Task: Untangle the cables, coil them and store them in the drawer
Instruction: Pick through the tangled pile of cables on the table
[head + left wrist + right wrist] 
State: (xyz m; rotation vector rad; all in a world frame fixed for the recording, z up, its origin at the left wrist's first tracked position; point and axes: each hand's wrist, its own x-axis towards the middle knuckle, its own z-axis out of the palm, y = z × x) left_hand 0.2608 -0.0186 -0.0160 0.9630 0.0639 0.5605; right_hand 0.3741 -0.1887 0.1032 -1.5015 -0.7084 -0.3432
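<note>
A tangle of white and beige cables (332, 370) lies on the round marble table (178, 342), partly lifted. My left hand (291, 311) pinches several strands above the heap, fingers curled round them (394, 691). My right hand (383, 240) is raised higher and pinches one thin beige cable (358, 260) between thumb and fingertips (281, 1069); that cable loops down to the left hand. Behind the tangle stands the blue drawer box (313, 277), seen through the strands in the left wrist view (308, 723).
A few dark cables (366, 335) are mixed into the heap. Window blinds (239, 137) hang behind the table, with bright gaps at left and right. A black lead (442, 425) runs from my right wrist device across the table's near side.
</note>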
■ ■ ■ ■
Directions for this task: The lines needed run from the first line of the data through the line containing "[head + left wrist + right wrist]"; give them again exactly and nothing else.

Your response:
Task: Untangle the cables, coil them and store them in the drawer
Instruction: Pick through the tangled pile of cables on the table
[head + left wrist + right wrist] 

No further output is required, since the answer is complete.